Information supplied:
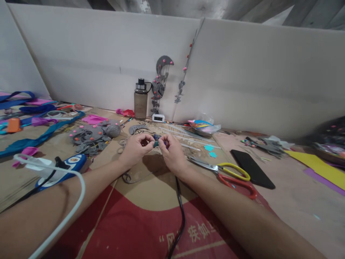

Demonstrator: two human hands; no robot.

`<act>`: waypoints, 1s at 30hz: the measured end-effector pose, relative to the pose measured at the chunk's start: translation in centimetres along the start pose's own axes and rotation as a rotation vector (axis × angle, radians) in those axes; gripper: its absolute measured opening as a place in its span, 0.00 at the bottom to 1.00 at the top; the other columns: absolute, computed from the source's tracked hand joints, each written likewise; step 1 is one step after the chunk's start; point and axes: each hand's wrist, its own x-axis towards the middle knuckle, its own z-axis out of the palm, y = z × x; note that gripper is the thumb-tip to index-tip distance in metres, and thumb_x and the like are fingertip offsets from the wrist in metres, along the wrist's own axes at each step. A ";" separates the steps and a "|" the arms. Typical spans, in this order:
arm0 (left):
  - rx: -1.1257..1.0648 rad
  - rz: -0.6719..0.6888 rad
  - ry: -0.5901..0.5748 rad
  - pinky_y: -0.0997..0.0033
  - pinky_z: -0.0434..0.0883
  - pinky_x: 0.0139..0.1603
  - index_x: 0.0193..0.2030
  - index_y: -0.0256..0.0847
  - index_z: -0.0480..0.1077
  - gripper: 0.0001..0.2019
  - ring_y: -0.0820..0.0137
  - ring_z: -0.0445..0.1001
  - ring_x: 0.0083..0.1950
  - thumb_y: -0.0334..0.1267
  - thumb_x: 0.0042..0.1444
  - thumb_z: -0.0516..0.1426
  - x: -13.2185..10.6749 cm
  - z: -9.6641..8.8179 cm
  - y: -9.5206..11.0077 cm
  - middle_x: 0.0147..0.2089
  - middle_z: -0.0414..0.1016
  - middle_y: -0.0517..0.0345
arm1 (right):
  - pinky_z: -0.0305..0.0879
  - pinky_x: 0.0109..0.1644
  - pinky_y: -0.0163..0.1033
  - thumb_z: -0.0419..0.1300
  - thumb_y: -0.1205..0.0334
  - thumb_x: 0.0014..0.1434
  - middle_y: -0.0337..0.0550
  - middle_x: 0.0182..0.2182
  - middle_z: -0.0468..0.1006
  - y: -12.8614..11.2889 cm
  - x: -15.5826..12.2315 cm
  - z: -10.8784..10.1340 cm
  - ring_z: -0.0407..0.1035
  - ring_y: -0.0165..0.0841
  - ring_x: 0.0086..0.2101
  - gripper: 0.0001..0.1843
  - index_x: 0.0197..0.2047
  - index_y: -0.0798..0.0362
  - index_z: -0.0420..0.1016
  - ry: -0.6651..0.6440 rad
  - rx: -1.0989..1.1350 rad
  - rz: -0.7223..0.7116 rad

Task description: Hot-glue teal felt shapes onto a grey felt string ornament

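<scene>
My left hand (136, 149) and my right hand (171, 150) meet above the cardboard, thumbs and forefingers pinched together. Between the fingertips shows a small dark green piece (155, 144), mostly covered, too small to identify. Dark blue bits show just behind it and by my right fingers; whether they belong to it I cannot tell. A thin grey strip (137, 181) curls on the cardboard below my left hand. To the right of my right hand lie scissors (215, 167) with one yellow and one red handle. Bright teal felt cutouts (209, 148) rest beyond them.
A bottle (140, 100) and small digital clock (158, 118) stand at the back panel, where grey felt ornaments (158, 86) hang. Grey felt pieces (91, 133) and a blue power strip (71, 165) lie left, a black phone (252, 168) right. A black cable (181, 212) crosses the front.
</scene>
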 end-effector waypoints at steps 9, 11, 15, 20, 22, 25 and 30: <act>-0.018 -0.002 0.005 0.74 0.64 0.31 0.33 0.38 0.71 0.10 0.73 0.66 0.29 0.43 0.53 0.55 0.0 0.1 -0.1 0.29 0.72 0.59 | 0.57 0.36 0.36 0.50 0.56 0.61 0.39 0.30 0.70 0.0 0.0 0.0 0.62 0.31 0.31 0.10 0.34 0.52 0.66 -0.001 -0.005 -0.005; -0.023 -0.006 0.005 0.74 0.64 0.32 0.33 0.38 0.71 0.10 0.73 0.66 0.30 0.43 0.53 0.55 0.0 0.1 -0.1 0.30 0.72 0.59 | 0.57 0.36 0.36 0.50 0.56 0.61 0.39 0.30 0.70 0.0 0.0 0.0 0.62 0.31 0.31 0.09 0.34 0.52 0.66 -0.001 -0.009 -0.006; -0.015 -0.011 -0.002 0.73 0.64 0.32 0.32 0.38 0.71 0.10 0.73 0.66 0.30 0.42 0.53 0.55 0.0 0.1 0.0 0.30 0.72 0.59 | 0.57 0.36 0.37 0.50 0.56 0.60 0.39 0.30 0.70 0.0 0.0 0.1 0.62 0.31 0.31 0.09 0.34 0.52 0.66 0.003 -0.010 -0.006; -0.026 -0.031 -0.009 0.74 0.63 0.31 0.32 0.39 0.71 0.10 0.73 0.65 0.30 0.44 0.53 0.55 0.0 0.0 0.1 0.29 0.71 0.59 | 0.57 0.35 0.36 0.50 0.56 0.60 0.39 0.31 0.70 0.1 0.0 0.1 0.62 0.31 0.31 0.10 0.35 0.52 0.67 -0.002 0.011 0.001; -0.037 -0.036 -0.015 0.74 0.63 0.31 0.32 0.38 0.71 0.10 0.73 0.65 0.29 0.43 0.52 0.55 0.0 -0.1 0.3 0.28 0.71 0.60 | 0.58 0.35 0.36 0.51 0.55 0.60 0.39 0.30 0.70 0.2 0.1 0.0 0.62 0.31 0.31 0.10 0.36 0.52 0.67 -0.009 0.031 0.009; -0.031 -0.063 -0.024 0.75 0.62 0.30 0.30 0.38 0.71 0.08 0.74 0.64 0.27 0.41 0.52 0.55 0.1 -0.2 0.4 0.27 0.70 0.61 | 0.58 0.34 0.36 0.52 0.56 0.60 0.39 0.29 0.70 0.4 0.3 -0.1 0.62 0.31 0.30 0.10 0.36 0.52 0.69 -0.022 0.058 0.017; -0.011 -0.095 -0.021 0.75 0.60 0.28 0.30 0.38 0.71 0.09 0.75 0.63 0.26 0.41 0.52 0.55 0.3 -0.4 0.3 0.26 0.69 0.62 | 0.57 0.34 0.36 0.51 0.55 0.61 0.38 0.29 0.71 0.5 0.6 -0.2 0.62 0.30 0.30 0.12 0.36 0.52 0.72 -0.049 0.064 -0.005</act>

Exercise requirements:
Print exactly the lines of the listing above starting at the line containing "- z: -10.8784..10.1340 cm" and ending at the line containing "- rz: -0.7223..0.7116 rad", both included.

Response:
  - z: -10.8784..10.1340 cm
  - ring_z: -0.0407..0.1035
  - ring_y: -0.0165..0.0841
  - ring_x: 0.0086..0.2101
  - gripper: 0.0001..0.1843
  - index_x: 0.0197..0.2047
  - index_y: -0.0798..0.0362
  - index_z: -0.0420..0.1016
  - ry: -0.6651..0.6440 rad
  - rx: -1.0989..1.1350 rad
  - rz: -0.7223..0.7116 rad

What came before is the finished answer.